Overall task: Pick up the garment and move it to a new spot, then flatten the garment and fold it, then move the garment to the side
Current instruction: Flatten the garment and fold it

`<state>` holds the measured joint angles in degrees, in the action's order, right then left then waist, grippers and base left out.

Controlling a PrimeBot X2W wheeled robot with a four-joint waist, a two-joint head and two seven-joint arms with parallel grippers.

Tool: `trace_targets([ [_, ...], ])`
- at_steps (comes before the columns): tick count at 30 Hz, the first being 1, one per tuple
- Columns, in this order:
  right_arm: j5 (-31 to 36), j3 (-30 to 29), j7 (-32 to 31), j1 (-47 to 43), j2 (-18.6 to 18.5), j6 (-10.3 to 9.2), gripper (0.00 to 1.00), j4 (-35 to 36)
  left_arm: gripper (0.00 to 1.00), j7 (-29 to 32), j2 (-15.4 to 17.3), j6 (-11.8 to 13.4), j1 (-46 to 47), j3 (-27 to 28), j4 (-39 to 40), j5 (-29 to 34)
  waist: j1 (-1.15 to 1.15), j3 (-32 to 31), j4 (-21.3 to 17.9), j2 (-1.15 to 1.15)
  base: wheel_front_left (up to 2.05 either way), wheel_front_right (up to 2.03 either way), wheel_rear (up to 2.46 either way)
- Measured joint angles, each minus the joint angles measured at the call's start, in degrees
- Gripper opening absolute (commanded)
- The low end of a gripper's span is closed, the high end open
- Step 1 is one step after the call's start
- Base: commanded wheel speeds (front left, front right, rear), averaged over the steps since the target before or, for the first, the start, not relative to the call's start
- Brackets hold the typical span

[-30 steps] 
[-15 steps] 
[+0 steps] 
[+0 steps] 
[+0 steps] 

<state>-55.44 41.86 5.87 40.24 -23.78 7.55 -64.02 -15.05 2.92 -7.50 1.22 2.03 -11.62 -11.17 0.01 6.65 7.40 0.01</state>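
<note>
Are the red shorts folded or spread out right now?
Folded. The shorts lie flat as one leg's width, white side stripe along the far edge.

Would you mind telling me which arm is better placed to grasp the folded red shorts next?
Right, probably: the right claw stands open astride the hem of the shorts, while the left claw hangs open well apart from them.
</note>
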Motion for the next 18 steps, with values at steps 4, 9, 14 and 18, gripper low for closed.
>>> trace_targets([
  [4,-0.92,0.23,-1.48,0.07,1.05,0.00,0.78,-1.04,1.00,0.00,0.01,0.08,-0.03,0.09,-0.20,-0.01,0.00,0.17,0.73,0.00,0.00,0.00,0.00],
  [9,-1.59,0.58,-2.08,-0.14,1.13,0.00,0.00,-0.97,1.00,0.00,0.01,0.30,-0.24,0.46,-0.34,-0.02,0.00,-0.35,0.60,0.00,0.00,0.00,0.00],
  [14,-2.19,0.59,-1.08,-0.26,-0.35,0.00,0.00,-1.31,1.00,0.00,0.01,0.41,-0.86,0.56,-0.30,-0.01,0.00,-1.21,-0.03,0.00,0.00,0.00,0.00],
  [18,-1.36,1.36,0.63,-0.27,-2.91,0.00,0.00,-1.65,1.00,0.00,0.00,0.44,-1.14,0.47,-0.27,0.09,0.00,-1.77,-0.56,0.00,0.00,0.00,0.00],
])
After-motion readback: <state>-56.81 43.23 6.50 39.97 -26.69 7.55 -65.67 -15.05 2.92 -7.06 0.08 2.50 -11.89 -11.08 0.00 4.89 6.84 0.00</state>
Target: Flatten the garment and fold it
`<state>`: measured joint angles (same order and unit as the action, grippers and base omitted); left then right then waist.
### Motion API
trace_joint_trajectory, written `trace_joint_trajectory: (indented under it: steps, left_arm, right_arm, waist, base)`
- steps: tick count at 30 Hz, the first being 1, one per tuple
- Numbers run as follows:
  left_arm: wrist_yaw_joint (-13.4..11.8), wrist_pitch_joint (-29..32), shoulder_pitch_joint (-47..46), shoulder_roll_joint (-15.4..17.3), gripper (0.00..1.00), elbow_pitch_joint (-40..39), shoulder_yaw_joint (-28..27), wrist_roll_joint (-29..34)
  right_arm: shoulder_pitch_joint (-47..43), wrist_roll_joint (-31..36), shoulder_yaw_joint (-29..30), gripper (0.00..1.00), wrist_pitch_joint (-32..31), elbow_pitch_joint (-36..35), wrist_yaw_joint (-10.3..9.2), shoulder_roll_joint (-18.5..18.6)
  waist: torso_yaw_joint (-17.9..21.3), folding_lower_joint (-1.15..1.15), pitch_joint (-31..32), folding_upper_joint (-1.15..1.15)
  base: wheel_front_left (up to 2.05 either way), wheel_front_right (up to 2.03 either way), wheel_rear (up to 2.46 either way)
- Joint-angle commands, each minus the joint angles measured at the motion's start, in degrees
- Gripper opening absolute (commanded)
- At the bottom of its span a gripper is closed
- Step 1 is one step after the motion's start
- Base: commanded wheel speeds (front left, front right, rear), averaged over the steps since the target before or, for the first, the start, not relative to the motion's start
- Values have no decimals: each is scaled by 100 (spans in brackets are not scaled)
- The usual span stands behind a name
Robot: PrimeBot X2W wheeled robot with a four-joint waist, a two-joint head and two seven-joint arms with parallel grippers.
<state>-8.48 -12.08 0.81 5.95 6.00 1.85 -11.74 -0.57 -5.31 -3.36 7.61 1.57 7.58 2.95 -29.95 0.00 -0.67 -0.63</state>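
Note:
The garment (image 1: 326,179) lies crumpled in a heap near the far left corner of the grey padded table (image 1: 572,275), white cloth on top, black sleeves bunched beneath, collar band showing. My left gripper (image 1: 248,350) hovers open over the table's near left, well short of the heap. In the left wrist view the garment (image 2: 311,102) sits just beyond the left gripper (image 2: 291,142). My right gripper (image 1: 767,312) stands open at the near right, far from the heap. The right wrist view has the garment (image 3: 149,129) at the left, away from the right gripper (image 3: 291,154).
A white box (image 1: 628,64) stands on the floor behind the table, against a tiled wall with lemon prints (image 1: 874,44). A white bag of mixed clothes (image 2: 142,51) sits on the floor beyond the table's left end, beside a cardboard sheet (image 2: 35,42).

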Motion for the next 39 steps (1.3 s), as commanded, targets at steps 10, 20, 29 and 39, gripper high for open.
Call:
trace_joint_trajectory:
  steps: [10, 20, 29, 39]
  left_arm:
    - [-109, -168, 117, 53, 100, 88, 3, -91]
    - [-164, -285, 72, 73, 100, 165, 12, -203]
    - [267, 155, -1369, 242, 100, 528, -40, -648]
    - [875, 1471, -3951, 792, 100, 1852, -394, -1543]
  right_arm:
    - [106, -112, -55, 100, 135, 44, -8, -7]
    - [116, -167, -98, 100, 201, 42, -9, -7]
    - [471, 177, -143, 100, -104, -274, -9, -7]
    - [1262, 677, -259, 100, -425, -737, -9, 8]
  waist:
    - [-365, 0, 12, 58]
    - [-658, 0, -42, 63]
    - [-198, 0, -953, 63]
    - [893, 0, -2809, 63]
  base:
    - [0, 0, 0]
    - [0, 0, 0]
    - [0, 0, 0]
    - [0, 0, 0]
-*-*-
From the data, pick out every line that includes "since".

- RESPONSE:
- Base: commanded wheel speeds (front left, front right, rear), averaged over the steps since the target before or, for the first, the start, not relative to the call's start
- Base: commanded wheel speeds (front left, front right, rear), averaged over the steps since the target before or, for the first, the start, not relative to the motion's start

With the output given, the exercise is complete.